YOUR OBJECTIVE →
In the listing below, locate the line containing "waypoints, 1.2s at" and the line containing "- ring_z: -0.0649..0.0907". Output both of them and every line between, exactly as written, and nothing more.

::: GIVEN INFORMATION

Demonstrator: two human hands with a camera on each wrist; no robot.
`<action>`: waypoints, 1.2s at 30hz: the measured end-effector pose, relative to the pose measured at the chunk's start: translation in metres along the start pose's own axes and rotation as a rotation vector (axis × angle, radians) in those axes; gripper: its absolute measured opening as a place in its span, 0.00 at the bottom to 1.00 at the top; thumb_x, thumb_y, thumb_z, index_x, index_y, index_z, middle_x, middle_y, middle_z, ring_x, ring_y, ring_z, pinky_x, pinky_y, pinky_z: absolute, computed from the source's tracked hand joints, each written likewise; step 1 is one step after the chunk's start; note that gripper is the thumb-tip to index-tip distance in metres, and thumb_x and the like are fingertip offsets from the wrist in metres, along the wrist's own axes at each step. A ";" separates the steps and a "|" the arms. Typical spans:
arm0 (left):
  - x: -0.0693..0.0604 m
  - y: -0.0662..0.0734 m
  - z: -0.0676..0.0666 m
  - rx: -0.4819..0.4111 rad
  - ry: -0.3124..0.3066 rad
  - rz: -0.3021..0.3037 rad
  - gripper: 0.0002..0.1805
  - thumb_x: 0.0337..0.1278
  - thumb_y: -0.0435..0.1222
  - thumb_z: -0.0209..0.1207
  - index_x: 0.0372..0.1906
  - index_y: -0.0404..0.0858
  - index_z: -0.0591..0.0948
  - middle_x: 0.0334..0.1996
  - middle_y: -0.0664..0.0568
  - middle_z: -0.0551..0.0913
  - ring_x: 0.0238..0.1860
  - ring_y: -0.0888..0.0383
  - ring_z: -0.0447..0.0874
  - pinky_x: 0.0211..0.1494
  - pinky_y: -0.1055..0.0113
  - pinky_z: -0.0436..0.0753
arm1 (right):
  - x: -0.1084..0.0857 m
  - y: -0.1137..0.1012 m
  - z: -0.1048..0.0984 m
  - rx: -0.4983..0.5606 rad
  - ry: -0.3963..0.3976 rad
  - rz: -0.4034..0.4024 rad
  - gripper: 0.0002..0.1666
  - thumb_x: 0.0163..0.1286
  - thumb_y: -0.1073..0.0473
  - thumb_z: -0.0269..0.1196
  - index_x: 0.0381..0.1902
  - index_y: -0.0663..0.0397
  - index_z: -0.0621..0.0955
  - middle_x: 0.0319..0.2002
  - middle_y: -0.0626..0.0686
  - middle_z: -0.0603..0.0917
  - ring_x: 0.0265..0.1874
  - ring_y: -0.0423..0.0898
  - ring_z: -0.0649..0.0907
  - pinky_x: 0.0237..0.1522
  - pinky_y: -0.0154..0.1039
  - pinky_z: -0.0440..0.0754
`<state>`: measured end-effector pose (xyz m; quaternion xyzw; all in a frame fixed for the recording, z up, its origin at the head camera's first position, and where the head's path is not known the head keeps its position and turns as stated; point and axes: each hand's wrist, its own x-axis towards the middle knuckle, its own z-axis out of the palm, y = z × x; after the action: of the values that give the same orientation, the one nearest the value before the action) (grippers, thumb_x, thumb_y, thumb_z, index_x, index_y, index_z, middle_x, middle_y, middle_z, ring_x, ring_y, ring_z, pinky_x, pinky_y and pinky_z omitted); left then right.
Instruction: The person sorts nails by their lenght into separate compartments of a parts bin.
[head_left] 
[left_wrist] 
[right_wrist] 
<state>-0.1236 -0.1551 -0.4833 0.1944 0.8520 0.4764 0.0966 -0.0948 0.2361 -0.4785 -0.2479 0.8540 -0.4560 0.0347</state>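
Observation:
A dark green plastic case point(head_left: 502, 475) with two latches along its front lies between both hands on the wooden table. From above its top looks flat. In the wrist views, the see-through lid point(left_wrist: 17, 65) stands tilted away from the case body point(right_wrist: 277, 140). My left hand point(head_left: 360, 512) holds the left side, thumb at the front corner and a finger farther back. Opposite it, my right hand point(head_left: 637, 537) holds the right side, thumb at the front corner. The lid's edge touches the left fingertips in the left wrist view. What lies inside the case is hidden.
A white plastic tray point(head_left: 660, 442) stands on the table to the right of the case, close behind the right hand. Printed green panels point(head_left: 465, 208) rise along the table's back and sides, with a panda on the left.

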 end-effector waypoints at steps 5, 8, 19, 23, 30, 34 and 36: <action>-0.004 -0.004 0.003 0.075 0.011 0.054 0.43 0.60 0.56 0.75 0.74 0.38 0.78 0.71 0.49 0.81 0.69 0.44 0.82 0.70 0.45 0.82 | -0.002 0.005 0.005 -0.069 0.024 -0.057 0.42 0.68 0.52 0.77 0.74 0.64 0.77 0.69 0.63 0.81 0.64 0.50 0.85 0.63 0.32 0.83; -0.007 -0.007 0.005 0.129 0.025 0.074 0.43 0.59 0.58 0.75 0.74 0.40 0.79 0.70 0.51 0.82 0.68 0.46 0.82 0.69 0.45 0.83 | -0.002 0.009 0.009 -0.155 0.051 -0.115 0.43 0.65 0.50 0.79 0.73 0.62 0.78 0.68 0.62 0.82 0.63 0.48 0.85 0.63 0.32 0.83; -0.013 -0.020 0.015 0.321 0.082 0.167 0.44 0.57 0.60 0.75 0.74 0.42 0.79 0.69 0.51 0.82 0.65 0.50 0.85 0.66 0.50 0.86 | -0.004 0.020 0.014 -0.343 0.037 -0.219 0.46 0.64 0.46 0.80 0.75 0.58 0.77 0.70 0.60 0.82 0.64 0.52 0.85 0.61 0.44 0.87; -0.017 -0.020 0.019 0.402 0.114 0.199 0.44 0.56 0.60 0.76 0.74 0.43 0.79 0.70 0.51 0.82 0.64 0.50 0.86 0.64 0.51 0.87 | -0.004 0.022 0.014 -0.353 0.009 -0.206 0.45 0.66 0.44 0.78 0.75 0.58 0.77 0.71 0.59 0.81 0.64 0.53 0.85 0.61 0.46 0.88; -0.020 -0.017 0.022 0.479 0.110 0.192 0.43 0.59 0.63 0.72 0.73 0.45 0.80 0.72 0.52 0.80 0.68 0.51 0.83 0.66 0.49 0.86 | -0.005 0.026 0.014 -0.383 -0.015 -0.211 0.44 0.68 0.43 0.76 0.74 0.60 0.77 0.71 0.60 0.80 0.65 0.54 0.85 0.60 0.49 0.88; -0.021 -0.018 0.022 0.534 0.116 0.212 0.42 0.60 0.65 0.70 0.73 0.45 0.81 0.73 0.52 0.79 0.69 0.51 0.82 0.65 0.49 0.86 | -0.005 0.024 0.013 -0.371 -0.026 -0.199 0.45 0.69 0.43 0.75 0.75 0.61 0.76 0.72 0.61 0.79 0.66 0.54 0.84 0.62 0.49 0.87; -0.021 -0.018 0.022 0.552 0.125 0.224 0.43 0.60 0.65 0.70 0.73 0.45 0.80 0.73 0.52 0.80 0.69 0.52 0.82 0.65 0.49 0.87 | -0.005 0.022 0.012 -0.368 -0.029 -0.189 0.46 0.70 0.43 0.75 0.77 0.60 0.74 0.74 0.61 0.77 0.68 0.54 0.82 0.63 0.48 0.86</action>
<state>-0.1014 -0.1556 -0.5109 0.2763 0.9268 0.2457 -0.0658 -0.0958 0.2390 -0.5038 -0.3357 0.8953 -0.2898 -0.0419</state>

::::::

TASK SOLUTION →
`<action>`: waypoints, 1.2s at 30hz: the measured end-effector pose, relative to the pose measured at the chunk's start: translation in metres along the start pose's own axes and rotation as a rotation vector (axis × angle, radians) in those axes; gripper: its absolute measured opening as a place in its span, 0.00 at the bottom to 1.00 at the top; thumb_x, thumb_y, thumb_z, index_x, index_y, index_z, middle_x, middle_y, middle_z, ring_x, ring_y, ring_z, pinky_x, pinky_y, pinky_z: absolute, computed from the source's tracked hand joints, each written likewise; step 1 is one step after the chunk's start; note that gripper is the thumb-tip to index-tip distance in metres, and thumb_x and the like are fingertip offsets from the wrist in metres, along the wrist's own axes at each step. A ";" separates the steps and a "|" the arms. Typical spans:
arm0 (left):
  - x: -0.0693..0.0604 m
  - y: -0.0662..0.0734 m
  - z: -0.0676..0.0666 m
  - rx: -0.4819..0.4111 rad
  - ry: -0.3124..0.3066 rad
  - rz: -0.3021..0.3037 rad
  - gripper: 0.0002..0.1805
  - thumb_x: 0.0337..0.1278
  - thumb_y: -0.0435..0.1222
  - thumb_z: -0.0209..0.1207
  - index_x: 0.0372..0.1906
  - index_y: -0.0404..0.0858
  - index_z: -0.0591..0.0948
  - middle_x: 0.0334..0.1996
  - middle_y: -0.0664..0.0568
  - middle_z: -0.0551..0.0913
  - ring_x: 0.0238..0.1860
  - ring_y: -0.0888..0.0383
  - ring_z: -0.0447..0.0874
  - pinky_x: 0.0211..0.1494
  - pinky_y: -0.1055..0.0113
  - pinky_z: -0.0436..0.0753
arm1 (right):
  - x: -0.1084..0.0857 m
  - y: -0.1137..0.1012 m
  - z: -0.1048..0.0984 m
  - rx: -0.4983..0.5606 rad
  - ry: -0.3963..0.3976 rad
  - rz: -0.4034..0.4024 rad
  - gripper: 0.0002..0.1666
  - thumb_x: 0.0163..0.1286
  - thumb_y: -0.1073..0.0473
  - thumb_z: -0.0269..0.1196
  - index_x: 0.0381..0.1902
  - index_y: -0.0663..0.0397
  - index_z: -0.0621..0.0955
  - middle_x: 0.0319..0.2002
  - middle_y: -0.0626..0.0686
  - middle_z: -0.0603..0.0917
  - ring_x: 0.0265..0.1874
  - ring_y: -0.0423..0.0898
  - ring_z: -0.0649..0.0907

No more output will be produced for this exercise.